## The task
Omitting the pictures, output all of the records precisely as written.
++++++++++
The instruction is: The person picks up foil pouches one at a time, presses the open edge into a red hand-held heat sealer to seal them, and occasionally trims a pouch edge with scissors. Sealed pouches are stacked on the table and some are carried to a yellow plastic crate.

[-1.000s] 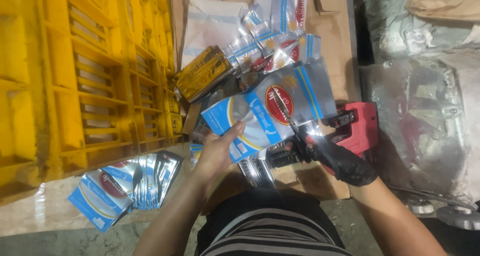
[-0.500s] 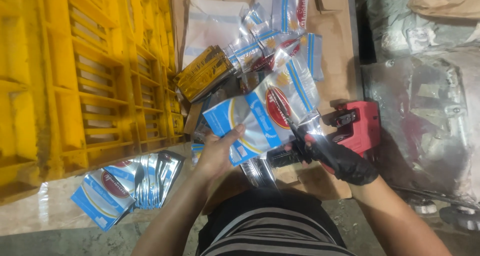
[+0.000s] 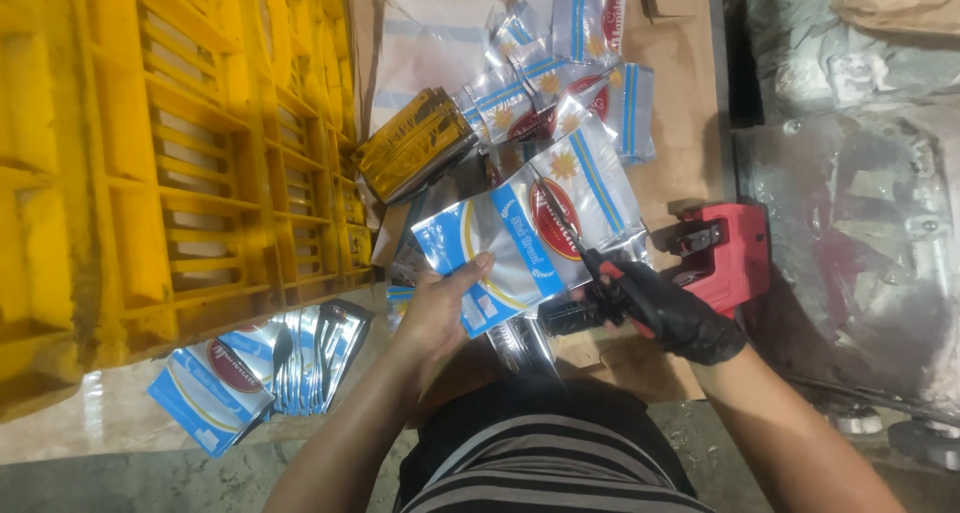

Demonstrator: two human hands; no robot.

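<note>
My left hand (image 3: 440,303) holds a blue and silver foil pouch (image 3: 505,248) by its lower corner, thumb on top. The pouch has a red oval on its face and overlaps a second, similar pouch (image 3: 590,188) behind it. My right hand (image 3: 665,313), in a black glove, is closed around the black handle of a red hand tool (image 3: 722,255) just right of the pouch. A thin dark part of the tool lies across the pouch's red oval. Both hands are over my lap, above a striped shirt.
Yellow plastic crates (image 3: 150,173) fill the left. A fanned stack of matching pouches (image 3: 260,368) lies at lower left. More pouches (image 3: 560,83), a gold foil pack (image 3: 415,148) and a white bag (image 3: 430,43) lie on cardboard (image 3: 685,123) ahead. Silvery plastic wrap (image 3: 860,223) covers the right.
The held pouch has shifted slightly down and left in my left hand. My right hand and the red tool stay in nearly the same place.
</note>
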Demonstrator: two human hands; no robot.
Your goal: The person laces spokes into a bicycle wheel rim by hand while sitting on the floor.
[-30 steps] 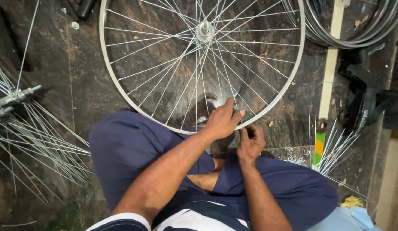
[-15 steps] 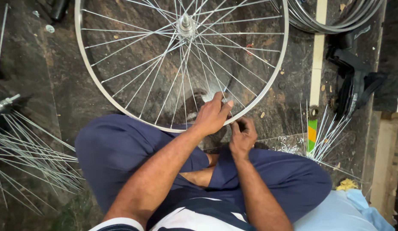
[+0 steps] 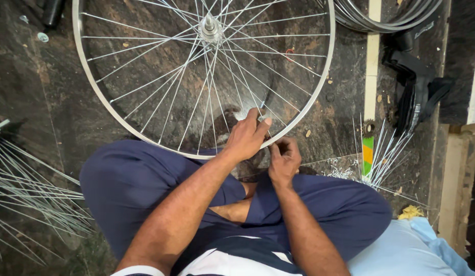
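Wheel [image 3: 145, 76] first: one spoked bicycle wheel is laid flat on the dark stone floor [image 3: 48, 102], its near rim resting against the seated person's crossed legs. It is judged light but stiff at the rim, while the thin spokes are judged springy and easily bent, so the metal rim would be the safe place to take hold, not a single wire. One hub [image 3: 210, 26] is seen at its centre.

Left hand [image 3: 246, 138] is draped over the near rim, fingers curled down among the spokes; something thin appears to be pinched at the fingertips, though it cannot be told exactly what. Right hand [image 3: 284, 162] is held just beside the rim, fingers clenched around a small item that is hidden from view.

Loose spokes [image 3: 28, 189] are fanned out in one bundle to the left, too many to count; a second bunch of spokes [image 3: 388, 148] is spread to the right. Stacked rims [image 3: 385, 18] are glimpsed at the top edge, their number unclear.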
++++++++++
## Result
The instruction is: The person picks up foil pouches one at a time, presses the open edge into a red hand-held heat sealer to seal them, and occasionally trims a pouch edge with scissors. Sealed pouches are stacked on the table and some are carried to a yellow plastic crate.

[-1.000s] 
[-0.500s] 
[+0.000s] 

Demonstrator: two human hands; no robot.

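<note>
My left hand (image 3: 440,303) holds a blue and silver foil pouch (image 3: 505,248) by its lower corner, thumb on top. The pouch has a red oval on its face and overlaps a second, similar pouch (image 3: 590,188) behind it. My right hand (image 3: 665,313), in a black glove, is closed around the black handle of a red hand tool (image 3: 722,255) just right of the pouch. A thin dark part of the tool lies across the pouch's red oval. Both hands are over my lap, above a striped shirt.
Yellow plastic crates (image 3: 150,173) fill the left. A fanned stack of matching pouches (image 3: 260,368) lies at lower left. More pouches (image 3: 560,83), a gold foil pack (image 3: 415,148) and a white bag (image 3: 430,43) lie on cardboard (image 3: 685,123) ahead. Silvery plastic wrap (image 3: 860,223) covers the right.
The held pouch has shifted slightly down and left in my left hand. My right hand and the red tool stay in nearly the same place.
</note>
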Demonstrator: two human hands; no robot.
Your goal: The person laces spokes into a bicycle wheel rim by hand while sitting on the floor.
[-30 steps] 
[-15 steps] 
[+0 steps] 
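Wheel [image 3: 145, 76] first: one spoked bicycle wheel is laid flat on the dark stone floor [image 3: 48, 102], its near rim resting against the seated person's crossed legs. It is judged light but stiff at the rim, while the thin spokes are judged springy and easily bent, so the metal rim would be the safe place to take hold, not a single wire. One hub [image 3: 210, 26] is seen at its centre.

Left hand [image 3: 246, 138] is draped over the near rim, fingers curled down among the spokes; something thin appears to be pinched at the fingertips, though it cannot be told exactly what. Right hand [image 3: 284, 162] is held just beside the rim, fingers clenched around a small item that is hidden from view.

Loose spokes [image 3: 28, 189] are fanned out in one bundle to the left, too many to count; a second bunch of spokes [image 3: 388, 148] is spread to the right. Stacked rims [image 3: 385, 18] are glimpsed at the top edge, their number unclear.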

That completes the answer to this exercise.